• Prompt
Look through the listing below and write out exactly the lines from the line with "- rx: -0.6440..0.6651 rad" to the line with "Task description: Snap", both included, and no others.

• Data provided
= Beginning of Section =

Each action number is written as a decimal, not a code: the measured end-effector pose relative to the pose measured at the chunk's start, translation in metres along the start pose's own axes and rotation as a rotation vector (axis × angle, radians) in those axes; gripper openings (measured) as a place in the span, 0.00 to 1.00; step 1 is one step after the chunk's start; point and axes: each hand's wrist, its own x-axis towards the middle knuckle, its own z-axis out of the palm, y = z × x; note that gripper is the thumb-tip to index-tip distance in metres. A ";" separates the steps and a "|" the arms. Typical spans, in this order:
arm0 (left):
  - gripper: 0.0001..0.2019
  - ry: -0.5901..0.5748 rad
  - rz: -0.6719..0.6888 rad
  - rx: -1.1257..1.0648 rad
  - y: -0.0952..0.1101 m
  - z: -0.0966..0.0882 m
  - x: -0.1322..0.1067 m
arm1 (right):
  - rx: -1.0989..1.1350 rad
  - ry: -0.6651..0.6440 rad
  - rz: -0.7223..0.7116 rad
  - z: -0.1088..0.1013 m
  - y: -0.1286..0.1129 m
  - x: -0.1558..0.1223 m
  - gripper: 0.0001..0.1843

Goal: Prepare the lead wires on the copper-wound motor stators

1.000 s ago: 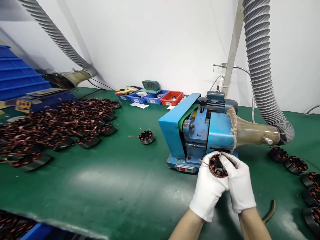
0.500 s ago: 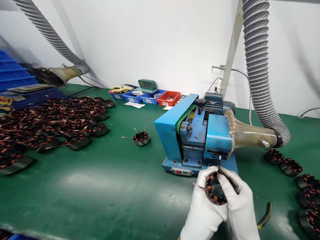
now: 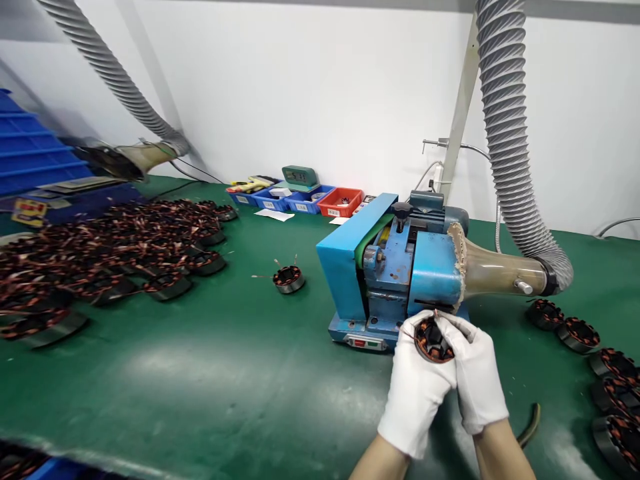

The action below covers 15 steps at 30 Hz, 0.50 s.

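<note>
On the near right of the green table (image 3: 200, 373), a curved handle (image 3: 531, 427) lay just beside the right forearm (image 3: 500, 450). Slightly farther off, the left hand (image 3: 419, 383), in a white glove, cupped a copper-wound ring (image 3: 425, 345) from the left and below, fingers curled around it. The right hand (image 3: 474, 370), gloved too, pinched the ring's far right rim between thumb and fingers, near a short wire end (image 3: 435, 313). Whether that wire touched the blue machine (image 3: 395, 273) just beyond, I could not tell. Similar rings (image 3: 611, 365) stood along the right; one lone ring (image 3: 290, 287) and a big heap of rings (image 3: 125, 247) lay to the left. A cloudy funnel (image 3: 500, 268) joined the machine's right side to a grey hose (image 3: 505, 113). Farthest back, small blue bins (image 3: 305, 207), a red bin (image 3: 333, 211) and a green clock (image 3: 300, 175) stood near the white wall (image 3: 325, 80).
</note>
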 end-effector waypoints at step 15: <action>0.27 -0.266 0.434 0.460 0.006 -0.051 -0.043 | 0.057 -0.285 0.229 -0.047 -0.005 -0.044 0.11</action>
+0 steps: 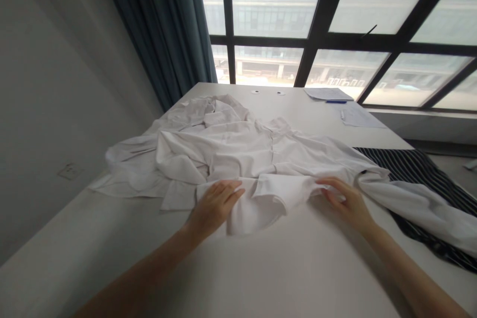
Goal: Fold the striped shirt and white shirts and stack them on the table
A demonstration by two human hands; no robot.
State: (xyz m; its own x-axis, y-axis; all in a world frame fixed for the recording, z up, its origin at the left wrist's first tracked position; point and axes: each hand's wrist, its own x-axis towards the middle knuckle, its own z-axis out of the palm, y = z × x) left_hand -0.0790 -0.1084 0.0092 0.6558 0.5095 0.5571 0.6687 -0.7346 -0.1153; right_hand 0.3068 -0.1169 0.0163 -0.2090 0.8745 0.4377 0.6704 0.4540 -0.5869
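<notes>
A white shirt (242, 146) lies spread across the table, its collar (278, 125) toward the window and one sleeve (417, 206) stretched out to the right. Its near edge is turned up in a loose curled fold (286, 189). My left hand (218, 203) rests on the cloth left of that fold, fingers extended and lying flat. On the right, my right hand (341, 201) pinches the edge of the shirt between thumb and fingers, slightly raised from the table. More crumpled white cloth (137, 159) lies along the left side.
Black striped fabric (406, 164) lies partly under the right sleeve. At the far right of the white table (268, 268) are papers (328, 93) and a blue pen (336, 102). A wall, a dark blue curtain (167, 25) and a window border the table.
</notes>
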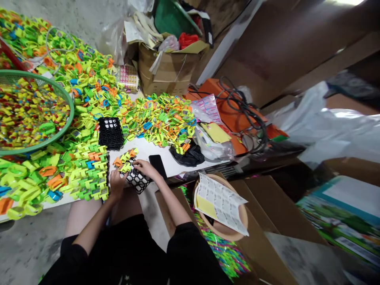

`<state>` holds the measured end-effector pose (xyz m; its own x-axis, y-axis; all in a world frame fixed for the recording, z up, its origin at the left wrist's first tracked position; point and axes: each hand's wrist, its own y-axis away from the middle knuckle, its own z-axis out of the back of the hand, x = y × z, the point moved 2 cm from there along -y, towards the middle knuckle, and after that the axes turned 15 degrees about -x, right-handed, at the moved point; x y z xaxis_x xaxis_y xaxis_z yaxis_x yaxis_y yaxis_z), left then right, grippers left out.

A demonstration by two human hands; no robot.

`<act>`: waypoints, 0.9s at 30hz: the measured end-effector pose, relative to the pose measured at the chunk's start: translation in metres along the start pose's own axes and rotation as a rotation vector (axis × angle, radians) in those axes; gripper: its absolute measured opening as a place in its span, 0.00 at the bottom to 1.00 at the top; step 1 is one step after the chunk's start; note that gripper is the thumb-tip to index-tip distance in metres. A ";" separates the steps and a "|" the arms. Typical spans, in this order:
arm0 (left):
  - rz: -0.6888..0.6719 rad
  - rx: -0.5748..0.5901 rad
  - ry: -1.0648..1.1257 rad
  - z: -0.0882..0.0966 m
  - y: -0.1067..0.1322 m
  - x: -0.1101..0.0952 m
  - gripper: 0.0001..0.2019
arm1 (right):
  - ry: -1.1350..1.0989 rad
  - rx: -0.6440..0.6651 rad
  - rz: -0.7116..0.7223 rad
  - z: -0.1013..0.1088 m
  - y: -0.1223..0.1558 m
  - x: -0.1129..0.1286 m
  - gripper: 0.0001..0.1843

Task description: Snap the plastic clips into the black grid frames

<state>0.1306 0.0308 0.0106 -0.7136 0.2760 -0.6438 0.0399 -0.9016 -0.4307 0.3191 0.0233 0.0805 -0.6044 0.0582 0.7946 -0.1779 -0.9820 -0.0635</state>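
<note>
Starting left, a basket (63, 93) brims with clips and filled rows (89, 174) lie beside the left hand (116, 181), fingers curled round the grid (137, 180) at the table edge. Only its far corner carries clips (126, 158); most cells look empty. The right hand (145, 168) rests on it, fingers together; any pinch is hidden. A spare grid (111, 133), phone (157, 164) and pile (162, 116) crowd behind.

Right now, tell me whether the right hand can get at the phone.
Probably yes. The right hand rests on the grid tray, just beside the phone, which lies uncovered near the edge of the table. Nothing stands between them.
</note>
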 end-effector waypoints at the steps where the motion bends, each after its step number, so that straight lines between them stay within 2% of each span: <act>1: 0.021 -0.001 0.003 -0.001 -0.003 -0.002 0.15 | 0.084 -0.076 -0.052 0.021 -0.003 -0.006 0.11; 4: 0.097 0.004 -0.002 -0.005 -0.010 -0.004 0.15 | 0.443 -0.428 -0.254 0.094 -0.013 -0.030 0.15; 5: 0.114 0.003 -0.002 -0.007 -0.011 -0.004 0.15 | 0.549 -0.509 -0.313 0.117 -0.016 -0.039 0.17; 7: 0.132 -0.004 0.001 -0.009 -0.012 -0.004 0.16 | 0.718 -0.578 -0.376 0.153 -0.022 -0.055 0.21; 9: 0.132 -0.002 0.002 -0.010 -0.011 -0.004 0.16 | 0.839 -0.528 -0.355 0.176 -0.030 -0.069 0.24; 11: 0.122 0.015 0.004 -0.010 -0.010 -0.005 0.14 | 0.928 -0.415 -0.320 0.188 -0.039 -0.081 0.24; 14: 0.100 0.030 0.018 -0.007 -0.008 -0.006 0.14 | 0.997 -0.232 -0.345 0.194 -0.051 -0.094 0.26; 17: 0.068 0.019 0.044 -0.005 -0.007 -0.008 0.13 | 0.994 -0.142 -0.306 0.196 -0.057 -0.100 0.30; 19: 0.062 0.012 0.048 -0.004 -0.007 -0.009 0.12 | 1.003 -0.171 -0.207 0.197 -0.057 -0.100 0.29; 22: 0.083 0.010 0.030 -0.005 -0.007 -0.009 0.12 | 1.060 -0.287 -0.072 0.201 -0.051 -0.097 0.23; 27: 0.107 0.016 0.076 -0.003 -0.010 -0.007 0.14 | 1.061 -0.517 -0.005 0.210 -0.036 -0.086 0.15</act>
<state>0.1372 0.0384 0.0177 -0.6509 0.2020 -0.7318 0.1014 -0.9322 -0.3476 0.5408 0.0163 0.1411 -0.9025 0.4215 -0.0892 -0.3278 -0.8061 -0.4927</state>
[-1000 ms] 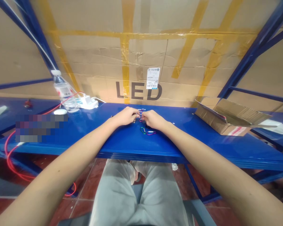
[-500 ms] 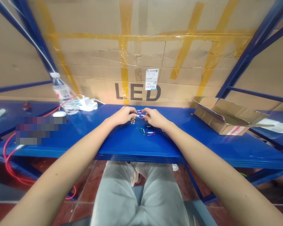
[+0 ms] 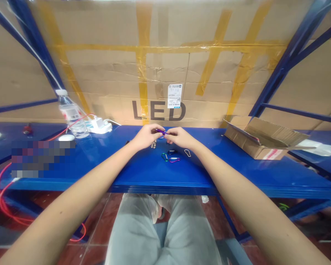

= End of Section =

• Answer for the task
  - rx: -0.6440..0.6651 rad
  - rz: -0.7116..0.7223 rad
  - z: -0.1013..0.1088 m
  - y: -0.1223..0.1558 m
  - x: -0.1129..0.1286 m
  - gripper: 0.0001..0.1843

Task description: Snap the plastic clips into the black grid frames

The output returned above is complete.